Moreover, high speed milling can help you utilize your machinery and people better by wasting less time between machine commands. This doesn't just make more parts faster, but improves the entire process with less fitting and finishing time, better accuracy, and improved tool life.

Relativity

What has actually brought us together here? "High Speed Machining" lured us with a promise of going faster. But faster than what? Each of us has a different perspective on what high speed is, depending on our experience, applications and our needs.




Fig. 3: Einstein's relativity


In one of Albert Einstein's two major papers on relativity, he stated that "all motion is relative". Speed is the velocity of motion. Speed is the way we measure how fast an object moves. Since all motion is relative, and speed is part of motion and thus is relative, the term "high speed" is also relative.

"High speed's" relative connotation is evidenced by talking with different people who utilize high speed milling on a daily basis. Going from 10 inches-per-minute roughing pre-hardened tool-steel to 30 inches-per-minute is definitely high speed in the mold business. Increasing milling speeds from 15 inches-per-minute up to 105 inches-per-minute while cutting aluminum or automotive head liner molds is really high speed. Still, if your application is the milling of foam patterns for automotive stamping dies, 800 inches-per-minute may not seem like it's fast enough!

There is no clear threshold where plain old milling becomes high speed milling. High speed is relative, based on your perspective, your materials, and your needs.

CAD To CAM To CNC
Surfaces To Points To Surfaces

The evolution of CAD/CAM into a powerful tool for 3-D surface creation is the main reason we talk about high speed milling for molds and dies.




Fig 4: Gridwork of data, or point mesh


CAD (computer aided design) works with entities and surfaces.

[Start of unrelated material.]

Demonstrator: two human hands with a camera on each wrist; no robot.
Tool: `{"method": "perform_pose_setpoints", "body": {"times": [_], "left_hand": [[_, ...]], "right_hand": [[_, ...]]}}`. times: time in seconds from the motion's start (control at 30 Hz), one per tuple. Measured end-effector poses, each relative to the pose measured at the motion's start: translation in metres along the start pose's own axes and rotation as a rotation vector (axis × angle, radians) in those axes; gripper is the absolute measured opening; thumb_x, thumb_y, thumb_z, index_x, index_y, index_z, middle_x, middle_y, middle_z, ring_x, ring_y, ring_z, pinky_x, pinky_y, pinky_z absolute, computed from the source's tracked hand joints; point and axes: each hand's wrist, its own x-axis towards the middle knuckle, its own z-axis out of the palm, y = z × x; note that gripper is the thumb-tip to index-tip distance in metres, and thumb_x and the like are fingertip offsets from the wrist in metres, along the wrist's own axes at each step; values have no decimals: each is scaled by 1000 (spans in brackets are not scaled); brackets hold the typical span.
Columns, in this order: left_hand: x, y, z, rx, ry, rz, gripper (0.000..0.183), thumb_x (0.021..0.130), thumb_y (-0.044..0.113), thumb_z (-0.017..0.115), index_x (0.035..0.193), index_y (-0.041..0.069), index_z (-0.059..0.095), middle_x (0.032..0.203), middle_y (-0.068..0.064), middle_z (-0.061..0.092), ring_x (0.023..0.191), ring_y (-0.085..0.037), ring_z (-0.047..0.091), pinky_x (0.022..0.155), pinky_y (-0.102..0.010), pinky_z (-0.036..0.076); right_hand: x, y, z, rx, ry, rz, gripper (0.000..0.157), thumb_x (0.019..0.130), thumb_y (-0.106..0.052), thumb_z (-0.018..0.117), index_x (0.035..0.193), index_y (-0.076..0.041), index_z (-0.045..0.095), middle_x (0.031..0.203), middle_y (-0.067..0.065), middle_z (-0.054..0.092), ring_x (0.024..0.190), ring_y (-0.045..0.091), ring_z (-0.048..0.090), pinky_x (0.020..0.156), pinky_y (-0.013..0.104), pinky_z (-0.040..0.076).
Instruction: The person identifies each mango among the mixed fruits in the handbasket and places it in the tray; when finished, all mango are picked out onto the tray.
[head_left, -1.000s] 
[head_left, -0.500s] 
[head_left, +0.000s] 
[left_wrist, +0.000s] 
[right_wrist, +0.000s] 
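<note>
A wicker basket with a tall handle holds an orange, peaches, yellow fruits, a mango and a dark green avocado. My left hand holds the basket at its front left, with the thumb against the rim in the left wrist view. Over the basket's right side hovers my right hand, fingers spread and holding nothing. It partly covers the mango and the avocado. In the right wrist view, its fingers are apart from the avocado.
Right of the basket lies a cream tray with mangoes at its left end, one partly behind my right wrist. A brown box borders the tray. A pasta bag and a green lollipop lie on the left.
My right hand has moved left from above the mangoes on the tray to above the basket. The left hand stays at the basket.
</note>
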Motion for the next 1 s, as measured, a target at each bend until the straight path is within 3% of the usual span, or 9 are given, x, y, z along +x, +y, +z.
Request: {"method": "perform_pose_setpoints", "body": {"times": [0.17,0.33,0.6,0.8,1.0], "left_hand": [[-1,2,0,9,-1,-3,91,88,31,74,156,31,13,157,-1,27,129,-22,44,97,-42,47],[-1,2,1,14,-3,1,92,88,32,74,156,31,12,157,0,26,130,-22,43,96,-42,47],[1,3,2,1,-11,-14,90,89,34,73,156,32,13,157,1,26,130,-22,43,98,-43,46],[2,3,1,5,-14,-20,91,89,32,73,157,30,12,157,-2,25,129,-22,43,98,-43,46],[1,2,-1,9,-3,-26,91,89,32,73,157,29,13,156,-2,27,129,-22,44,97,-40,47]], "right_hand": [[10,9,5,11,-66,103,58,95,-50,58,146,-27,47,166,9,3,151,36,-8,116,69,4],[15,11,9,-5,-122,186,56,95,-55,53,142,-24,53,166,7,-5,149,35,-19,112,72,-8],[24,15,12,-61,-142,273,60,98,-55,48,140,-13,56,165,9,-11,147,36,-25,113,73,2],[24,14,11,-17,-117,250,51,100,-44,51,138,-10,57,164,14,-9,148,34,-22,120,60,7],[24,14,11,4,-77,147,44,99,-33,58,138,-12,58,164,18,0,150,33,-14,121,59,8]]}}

Points, lines, arcs, cylinders, spheres, planes and more all join in CAD to create surfaces. CAM (computer aided machining) then translates those surfaces into point meshes or wire frames of data for machines. Once that data is passed to the CNC, it executes one point at a time to reconstruct the surface. In order to do this efficiently, points are not milled at random, but rather organized into a data flow along slices or flow lines. These may be along any axis or across a combination of axes or even along a constantly changing flowline detail on a surface. In any case, the flow of data is from one point to another along the flow line or slice, then typically to step over and repeat that slice either in a single direction box-type cycle or in a zig-zag of back and forth movements along the flow.

Point-to-point then is the process of creating surfaces by milling from one point to another in succession. As we apply point-to-point to high speed milling, that succession from one point to another should ideally be quite fast.

Chordal Deviation

Although we have shown a uniform gridwork of points, CAM typically creates points with various distances between them. This is done by sorting points based on "chordal deviation". An example of a slice with points sorted by chordal deviation is shown in the figure 5.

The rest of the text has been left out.